Орлов и Васильев переглянулись и подумали об одном:
«Хватил лишнего на радостях старик, вот и бредит».
Так и не поверили они Панюхаю.
В
За четыре месяца пребывания в больнице Таня получила от Дмитрия одиннадцать писем. Последнее, двенадцатое письмо, датированное двадцать третьим апреля, Таня получила восьмого мая. В нем Дмитрий писал коротко о том, что они начали штурмовать фашистское логово — Берлин. И больше ни звука…

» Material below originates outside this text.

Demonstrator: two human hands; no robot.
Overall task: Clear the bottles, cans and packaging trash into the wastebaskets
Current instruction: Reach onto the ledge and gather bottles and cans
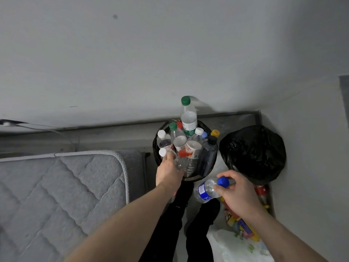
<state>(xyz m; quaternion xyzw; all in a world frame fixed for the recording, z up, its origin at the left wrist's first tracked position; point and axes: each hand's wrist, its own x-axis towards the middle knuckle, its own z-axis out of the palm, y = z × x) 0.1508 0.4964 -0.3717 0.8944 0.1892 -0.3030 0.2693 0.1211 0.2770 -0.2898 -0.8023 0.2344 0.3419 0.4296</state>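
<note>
A round wastebasket (158,138) lined with a black bag stands on the floor by the wall, packed with several upright plastic bottles; the tallest has a green cap (185,100). My left hand (168,172) grips a clear white-capped bottle (164,152) at the basket's near left rim. My right hand (237,191) holds a clear blue-capped bottle (206,190) with a blue label by its neck, lying sideways just short of the basket. A second wastebasket (253,152) with a black bag stands to the right.
A grey quilted mattress (56,190) fills the lower left. Colourful packaging (243,224) and a white plastic bag (232,246) lie on the floor at the lower right, near the corner wall. My dark trouser legs (179,224) are below the basket.
</note>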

Девятого мая, в День Победы, Таня вышла из больницы, написала мужу, что выезжает домой. Добродушная старуха, работавшая санитаркой в больнице, посоветовала Тане задержаться с отъездом дня на три, чтобы посмотреть Москву.
— А с жильем не беспокойся, у меня перебудешь, — сказала старуха. — Кровать двуспальная, поместимся.
И Таня согласилась. Вечером она пошла посмотреть на ликующую Москву, торжественно отмечавшую День Победы фейерверками, песнями, музыкой и танцами. Вот тогда-то и промелькнуло, как видение, знакомое, с рыжеватой бородкой лицо деда Панюхая, и сипловатый голос его, окликнувший Татьяну, потонул в бурлящем гуле разноголосой возбужденной толпы… Если бы и Татьяна выезжала на другой день, она встретилась бы с земляками на вокзале или в поезде, но у нее билет был взят на двенадцатое мая.
До последней минуты отхода поезда Панюхай обшаривал все уголки вокзала, высматривая Таню, но поиски его были напрасны. Когда поезд был уже в пути, Краснов, взглянув на рассуждавшего с самим собой Панюхая, сказал:
— Брось думами себя изводить. Померещилось тебе и только.
— И то могет быть, — усомнился Панюхай. — Ведь признала же меня одна стрекоза за родного дедушку? Татьянкой себя назвала. Целовала меня, будто огнем припекала. Думал, борода от ее жару осмолится и волдыри по щеке пойдут пузыриться. Да еще в пляс меня повлекла.
Орлов, отложив газету, сказал:
— Ничего, отец, день такой был радостный. Знакомые и незнакомые целовались, плясали и песни пели.
На верхней полке заворочался Васильев, свесил голову и с улыбкой посмотрел на Панюхая:
— Ох, Кузьмич, дознается о твоих похождениях Акимовна… — и засмеялся, не выговорив больше ни слова.
— Ляскай, Гришка, ляскай, — отмахнулся Панюхай, — язык без костей. А что касаемо Акимовны, то будь она с нами, и ее зачмокали бы поцелуями. День-то какой был! Все на радостях целовались. А морского порядка мы не нарушили. Верно, зятек?